I have a large dataset ~6.2 million observations which I need to condense down by calculating the mean and quantiles for ~25k groups.
The original dplyr code looks like this and take about 25-30 s to run. (I have to run this code like 400+ times so yeah 30 seconds is a big deal)
edf_data = values_data %>%
select(region, year, value) %>%
group_by(region, year) %>%
summarise(mean = mean(value),
q95 = quantile(value, 0.95),
q90 = quantile(value, 0.90),
q75 = quantile(value, 0.75),
q66 = quantile(value, 0.66),
q50 = quantile(value, 0.50),
q33 = quantile(value, 0.33),
q25 = quantile(value, 0.25),
q10 = quantile(value, 0.10),
q5 = quantile(value, 0.05))
My plan was to use furrr to parallelize this call but it actually takes longer.
I first tested just setting up the formula with purr and only calculating the mean which took about the same time to run as calculating just the mean in a normal summarize format roughly 2s.
edf_data = values_data %>%
select(region, year, value) %>%
group_nest(region, year) %>%
mutate(mean = map_dbl(data, ~mean(.x$value)))
But when I changed to future_map_dbl it now takes over a minute which is longer than the original code.
plan(multisession)
edf_data = values_data %>%
select(region, year, value) %>%
group_nest(region, year) %>%
mutate(mean = future_map_dbl(data, ~mean(.x$value)))
I am guessing that my code was slowed down by having to shunt around 6 million rows to different threads but I don't know how to fix it.
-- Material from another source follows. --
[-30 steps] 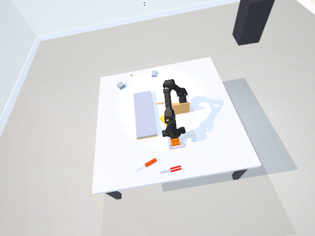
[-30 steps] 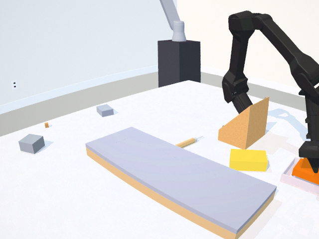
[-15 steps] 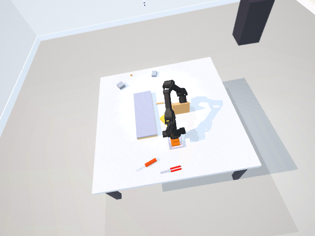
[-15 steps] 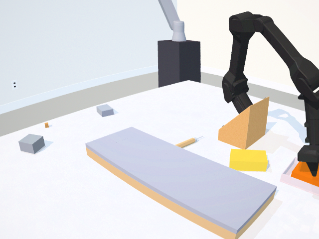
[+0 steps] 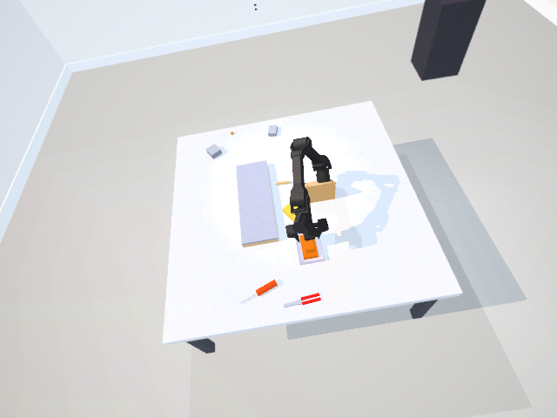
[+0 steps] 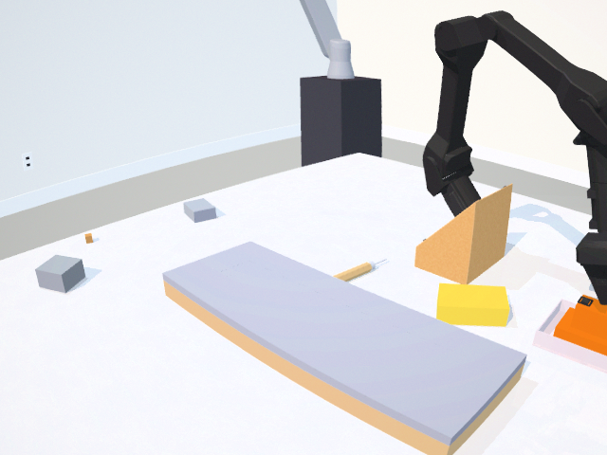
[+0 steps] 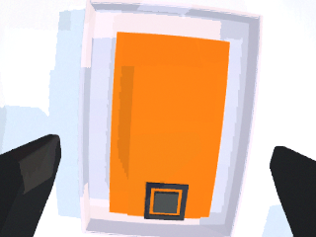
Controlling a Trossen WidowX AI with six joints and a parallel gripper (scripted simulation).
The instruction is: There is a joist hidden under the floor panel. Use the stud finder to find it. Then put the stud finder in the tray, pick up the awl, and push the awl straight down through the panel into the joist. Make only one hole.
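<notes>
- Top: my claw [image 5: 307, 234] [image 6: 600, 288] [image 7: 170, 152] is over the tray [image 5: 312, 261] [image 6: 563, 348] [image 7: 253, 99], where the orange stud finder [image 5: 309, 250] [image 6: 584, 327] [image 7: 170, 114] lies
- Exterior: the awl [image 5: 283, 183] [image 6: 355, 271] lies beside the floor panel [image 5: 257, 202] [image 6: 338, 318], a yellow block [image 5: 288, 211] [image 6: 471, 305] near my tray
- Wrist: my fingers stand wide apart, gripping nothing; the stud finder sits between the tray's walls, its small dark-framed square facing me

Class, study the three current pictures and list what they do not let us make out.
- Joist: hidden beneath the floor panel in the top and exterior views.
- Stud finder: its far end is cut off by the exterior view's right edge.
- Awl: its handle end is hidden behind the panel in the exterior view.
- Yellow block: partly covered by the arm in the top view.
</notes>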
Does any one have better ideas for implementing furrr to solve a summarize problem? Or how to parallelize this code in general?
Abstractly I recognize it would be great if I could get both the calculations within a group and between groups running in parallel since they are completely independent of each other. But I have no clue how to implement that. Also I like my original dplyr set up because the output is very clean. I have seen examples of parallelization where the output which you have to reformat and combine back into the main dataset increasing the chances of bugs.